Life, Asia - Pacific

Young Indian graduates opening new world of learning for visually challenged

Engineers Naik and Kumari win Ericsson Innovation Awards for creating digital Braille

Shuriah Niazi  | 04.01.2022 - Update : 04.01.2022
Young Indian graduates opening new world of learning for visually challenged

NEW DELHI

For two Indian students, celebrating World Braille Day on Tuesday has taken on added meaning after they won the 2021 Ericsson Innovation Awards competition last month for creating a digital Braille.

Their team created a solution that provides equal educational opportunities for the visually impaired around the world. Through this innovation, they aspire to set up an educational technology startup to educate and help visually challenged students.

Chinmaya Naik, 24, and Nikita Kumari, 22, alumni of G.H. Raisoni College of Engineering in Nagpur, central India, put their engineering knowledge to use to create “BlisCare,” an innovation that digitizes Braille.

During the COVID-19 pandemic, the duo realized that the switch to online education was a big disadvantage for visually handicapped students.

“This initiative will be helpful in providing equal educational opportunities for the visually impaired because it will give them access to all content available online and offline in Braille format via a touch-based system, which is currently done by converting text to Braille and then printing it with a Braille printer, and the cost of printing and resources associated with it is very high,” Chinmaya told Anadolu Agency.

“Therefore, the content available to the visually challenged for education is limited. But with digital Braille, they will get any content that we use in offline or online mode in any language in real time at their fingertips.”

The young graduates will receive the top prize of €25,000 (US$28,392) and will be invited to an exclusive virtual student roundtable with Arthur B. McDonald, the winner of the Nobel Prize for Physics in 2015.

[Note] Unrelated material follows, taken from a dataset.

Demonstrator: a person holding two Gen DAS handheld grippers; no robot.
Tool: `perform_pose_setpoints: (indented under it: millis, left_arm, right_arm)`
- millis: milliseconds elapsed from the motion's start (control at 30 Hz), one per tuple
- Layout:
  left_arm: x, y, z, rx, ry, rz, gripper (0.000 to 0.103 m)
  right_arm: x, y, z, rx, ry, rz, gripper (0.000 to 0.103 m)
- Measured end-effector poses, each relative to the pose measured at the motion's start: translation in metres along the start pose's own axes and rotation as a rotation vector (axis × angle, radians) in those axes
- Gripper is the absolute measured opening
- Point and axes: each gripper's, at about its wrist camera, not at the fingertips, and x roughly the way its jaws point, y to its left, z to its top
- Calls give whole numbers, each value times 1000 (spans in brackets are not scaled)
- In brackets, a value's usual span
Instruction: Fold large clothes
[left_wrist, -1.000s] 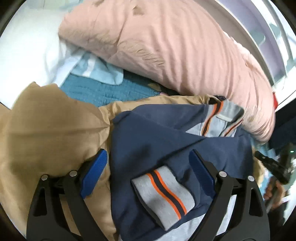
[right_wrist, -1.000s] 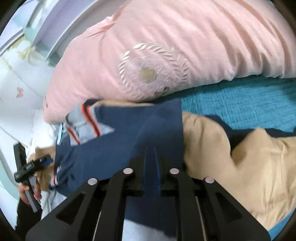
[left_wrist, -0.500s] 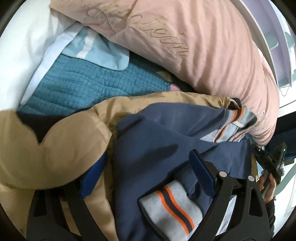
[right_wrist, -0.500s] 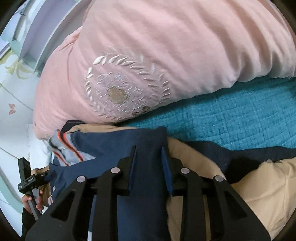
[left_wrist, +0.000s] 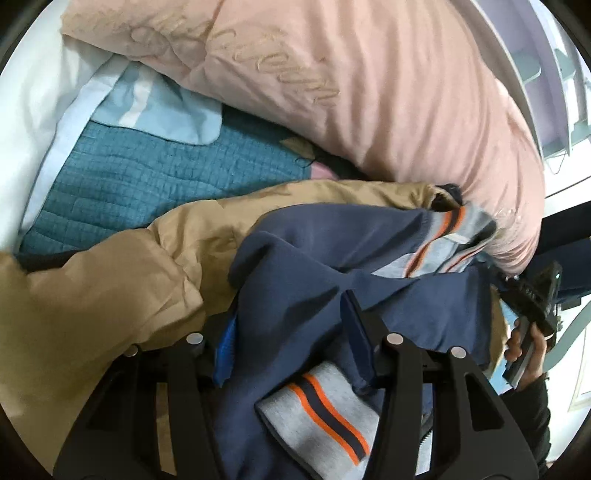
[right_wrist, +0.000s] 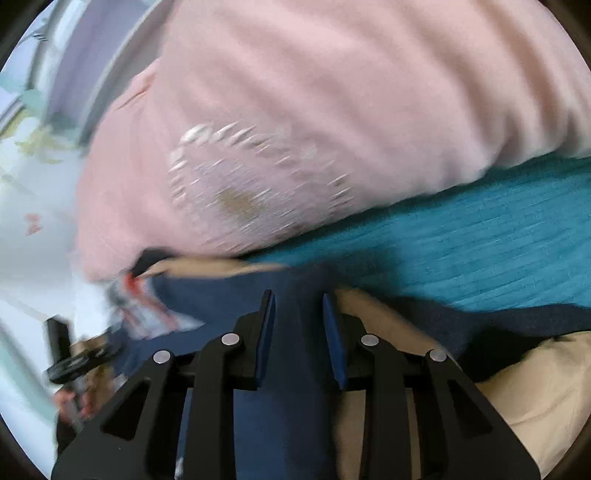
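Note:
A navy sweatshirt with grey cuffs striped orange lies on a tan garment on the bed. My left gripper has its jaws partly closed around a raised fold of the navy fabric, with a striped cuff lying just below. My right gripper stands over the sweatshirt's edge; its jaws stand apart with navy cloth between them, not pinched. The right wrist view is blurred by motion.
A big pink pillow lies behind the clothes and also fills the right wrist view. A teal quilt covers the bed. White and light-blue bedding lies at the far left. The other gripper and hand show at the right.
My left jaws have closed inward onto a fold of the navy sweatshirt. My right jaws, shut on the sweatshirt a second ago, have opened and the gripper has moved forward.

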Motion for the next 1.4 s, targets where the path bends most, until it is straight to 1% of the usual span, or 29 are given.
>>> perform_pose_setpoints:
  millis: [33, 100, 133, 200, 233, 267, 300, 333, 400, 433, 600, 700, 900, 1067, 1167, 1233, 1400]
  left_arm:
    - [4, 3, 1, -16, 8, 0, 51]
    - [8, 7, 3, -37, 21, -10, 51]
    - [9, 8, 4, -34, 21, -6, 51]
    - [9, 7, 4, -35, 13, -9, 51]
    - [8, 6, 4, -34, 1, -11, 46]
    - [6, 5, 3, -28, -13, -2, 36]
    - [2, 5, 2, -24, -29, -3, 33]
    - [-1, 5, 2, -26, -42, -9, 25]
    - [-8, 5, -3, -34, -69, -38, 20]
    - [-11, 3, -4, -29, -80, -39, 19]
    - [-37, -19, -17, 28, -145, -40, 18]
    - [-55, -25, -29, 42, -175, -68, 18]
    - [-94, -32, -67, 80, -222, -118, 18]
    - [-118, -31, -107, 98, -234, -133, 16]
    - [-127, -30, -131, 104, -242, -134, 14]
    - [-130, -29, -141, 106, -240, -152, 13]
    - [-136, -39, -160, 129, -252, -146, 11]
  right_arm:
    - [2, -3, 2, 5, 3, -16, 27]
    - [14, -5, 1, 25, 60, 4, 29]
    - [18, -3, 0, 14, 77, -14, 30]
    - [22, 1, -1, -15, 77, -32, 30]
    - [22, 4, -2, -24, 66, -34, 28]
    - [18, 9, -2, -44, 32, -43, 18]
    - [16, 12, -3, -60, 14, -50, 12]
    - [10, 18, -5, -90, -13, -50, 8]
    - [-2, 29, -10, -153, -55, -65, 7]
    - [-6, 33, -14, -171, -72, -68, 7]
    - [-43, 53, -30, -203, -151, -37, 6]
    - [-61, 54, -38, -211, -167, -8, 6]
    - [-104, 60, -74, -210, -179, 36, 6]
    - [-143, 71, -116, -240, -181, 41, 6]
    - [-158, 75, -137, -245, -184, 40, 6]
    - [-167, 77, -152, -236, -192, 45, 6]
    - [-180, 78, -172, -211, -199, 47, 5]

The Ericsson Innovation Awards is a global competition that gives university students the opportunity to turn their ideas into reality. More than 2,100 students from across the world submitted inventive ideas to answer Ericsson’s challenge last year.

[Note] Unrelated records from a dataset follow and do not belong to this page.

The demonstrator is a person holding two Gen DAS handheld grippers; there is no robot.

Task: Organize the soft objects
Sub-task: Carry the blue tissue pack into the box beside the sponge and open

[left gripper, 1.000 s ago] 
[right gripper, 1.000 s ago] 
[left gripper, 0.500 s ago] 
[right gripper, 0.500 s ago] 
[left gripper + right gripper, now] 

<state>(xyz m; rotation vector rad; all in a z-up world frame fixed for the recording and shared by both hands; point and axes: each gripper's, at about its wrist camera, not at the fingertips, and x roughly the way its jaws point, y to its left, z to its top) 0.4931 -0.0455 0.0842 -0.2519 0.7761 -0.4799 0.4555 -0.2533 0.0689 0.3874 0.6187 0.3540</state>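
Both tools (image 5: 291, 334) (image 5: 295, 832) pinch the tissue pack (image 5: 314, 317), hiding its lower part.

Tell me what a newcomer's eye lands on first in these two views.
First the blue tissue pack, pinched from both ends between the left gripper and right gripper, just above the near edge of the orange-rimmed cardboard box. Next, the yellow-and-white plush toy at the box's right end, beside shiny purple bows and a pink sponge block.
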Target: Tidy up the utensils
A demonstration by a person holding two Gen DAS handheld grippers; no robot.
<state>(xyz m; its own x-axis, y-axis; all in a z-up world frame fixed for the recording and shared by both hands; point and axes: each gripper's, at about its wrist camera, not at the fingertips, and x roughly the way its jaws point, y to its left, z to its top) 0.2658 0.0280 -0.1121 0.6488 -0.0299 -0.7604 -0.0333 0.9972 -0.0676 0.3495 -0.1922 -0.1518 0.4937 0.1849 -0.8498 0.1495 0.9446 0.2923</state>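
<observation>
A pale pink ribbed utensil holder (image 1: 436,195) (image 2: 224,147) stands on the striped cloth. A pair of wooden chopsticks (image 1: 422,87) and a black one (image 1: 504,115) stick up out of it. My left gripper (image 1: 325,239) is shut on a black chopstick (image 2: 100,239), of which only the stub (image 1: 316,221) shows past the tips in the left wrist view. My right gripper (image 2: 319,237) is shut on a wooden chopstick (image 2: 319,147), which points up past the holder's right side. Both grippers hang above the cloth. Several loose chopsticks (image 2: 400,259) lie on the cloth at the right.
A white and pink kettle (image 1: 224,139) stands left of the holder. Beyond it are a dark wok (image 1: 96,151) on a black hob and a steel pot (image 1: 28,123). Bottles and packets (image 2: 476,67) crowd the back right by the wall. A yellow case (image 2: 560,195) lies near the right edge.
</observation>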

Chinmaya and Nikita are revolutionizing reading and education for the visually challenged through BlisCare. The education technology firm will be a multilinguistic platform that digitizes Braille for users, thereby opening a new world of books and learning for those who cannot see.

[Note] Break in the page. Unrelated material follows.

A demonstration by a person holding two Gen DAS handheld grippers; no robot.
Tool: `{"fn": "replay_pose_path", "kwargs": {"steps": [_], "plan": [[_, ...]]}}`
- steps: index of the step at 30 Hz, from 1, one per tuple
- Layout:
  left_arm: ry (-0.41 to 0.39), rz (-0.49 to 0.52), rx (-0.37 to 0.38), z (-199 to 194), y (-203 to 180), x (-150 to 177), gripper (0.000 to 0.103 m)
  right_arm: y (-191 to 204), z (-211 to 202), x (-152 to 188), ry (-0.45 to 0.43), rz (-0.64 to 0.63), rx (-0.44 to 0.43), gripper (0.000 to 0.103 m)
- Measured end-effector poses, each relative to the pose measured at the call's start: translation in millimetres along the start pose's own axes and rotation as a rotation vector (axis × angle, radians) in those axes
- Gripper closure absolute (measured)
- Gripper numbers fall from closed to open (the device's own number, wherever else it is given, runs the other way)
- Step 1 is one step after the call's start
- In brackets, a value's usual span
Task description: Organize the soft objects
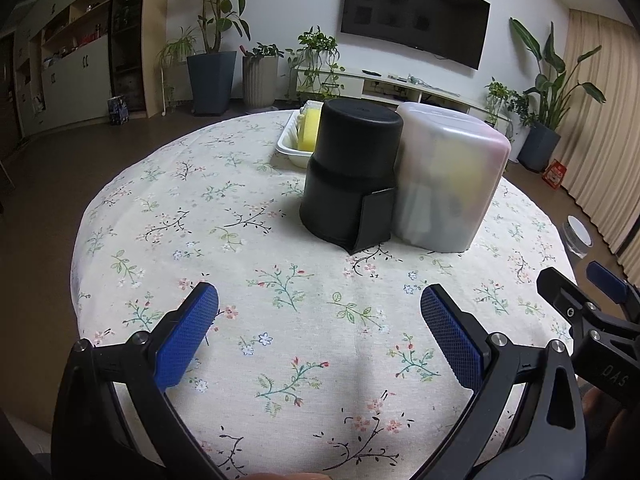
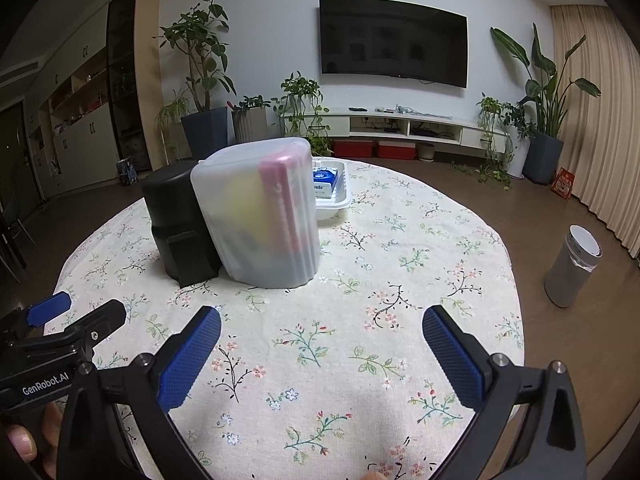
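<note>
On the round floral-cloth table (image 1: 256, 248) stand a black cylindrical container (image 1: 352, 176) and, touching its right side, a frosted translucent box (image 1: 448, 180) with yellow and pink items dimly visible inside. Behind them sits a white tray (image 1: 290, 146) holding a yellow sponge (image 1: 309, 130); in the right wrist view the tray (image 2: 340, 200) shows a blue-white packet (image 2: 325, 184). My left gripper (image 1: 320, 312) hovers open above the near cloth, empty. My right gripper (image 2: 322, 332) is likewise open and empty, its tips (image 1: 576, 284) visible to the right of the left one.
The black container (image 2: 176, 220) and frosted box (image 2: 260, 216) stand mid-table. A grey cylindrical bin (image 2: 572, 268) stands on the floor to the right. Potted plants (image 2: 204, 80), a wall TV (image 2: 392, 40) and a low cabinet lie beyond the table. A hand (image 2: 24, 436) holds the left gripper.
</note>
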State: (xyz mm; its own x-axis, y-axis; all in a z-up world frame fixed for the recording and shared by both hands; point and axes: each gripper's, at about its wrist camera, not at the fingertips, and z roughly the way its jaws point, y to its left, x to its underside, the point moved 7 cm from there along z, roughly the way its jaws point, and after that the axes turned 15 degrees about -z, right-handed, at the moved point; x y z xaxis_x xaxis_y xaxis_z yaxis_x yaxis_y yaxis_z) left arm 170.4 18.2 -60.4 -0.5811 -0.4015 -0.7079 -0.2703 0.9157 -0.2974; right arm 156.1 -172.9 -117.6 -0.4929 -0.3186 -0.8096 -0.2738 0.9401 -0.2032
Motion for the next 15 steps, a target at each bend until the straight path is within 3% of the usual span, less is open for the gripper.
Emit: {"fn": "replay_pose_path", "kwargs": {"steps": [15], "plan": [[0.004, 0.006, 0.006, 1.6, -0.9, 2.5, 0.0, -0.1, 0.4, 0.1, 0.0, -0.001, -0.002, 0.0]]}}
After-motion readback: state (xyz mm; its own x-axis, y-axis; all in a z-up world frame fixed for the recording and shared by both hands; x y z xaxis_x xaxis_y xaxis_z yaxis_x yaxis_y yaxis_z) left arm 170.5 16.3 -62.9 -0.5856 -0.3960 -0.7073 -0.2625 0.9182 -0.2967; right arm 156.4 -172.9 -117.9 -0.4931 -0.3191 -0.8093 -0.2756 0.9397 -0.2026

Educational content available for visually impaired limited

“BlisCare aims to provide affordable digital classroom solutions for blind students with a Digital Braille Display System or Braille Tablet that can replicate any text or graphical diagram into standard Braille at an affordable cost and makes unlimited content available, online and offline, which is currently not accessible to the visually impaired community,” said Chinmaya.

He recalled that he was fretful and edgy while waiting for the results of the Ericsson Innovation Awards.

“The journey of the Ericsson Innovation Awards started with a small step, as we never had long-term planning regarding the event. For every level, we worked very hard and always gave more than asked which could help support our submission, but within limits mentioned,” he said.

“The result and winning moment was a byproduct of all our efforts over several months and passing each level, and it was a beautiful, dream-like moment, but at the same time a motivation to build upon developments.”

Coming a long way

Chinmaya said he used to see differently-abled people begging for money for survival in marketplaces and stations, which made him and his team dive into researching possible solutions for helping this community in any way.

So he used his engineering education platform for this cause, and he and Nikita have come a long way from looking for resources to support the visually impaired. They failed at the beginning, but later a few approaches worked for them, and they tested and created a prototype for the visually impaired, which eventually led them to a positive direction and thus, with teamwork and a vision, BlisCare was born.

Chinmaya and Nikita want to provide the visually impaired with education and employment opportunities to bring them into fair competition with those who are not physically challenged. They dream of a holistic, sustainable and equitable society.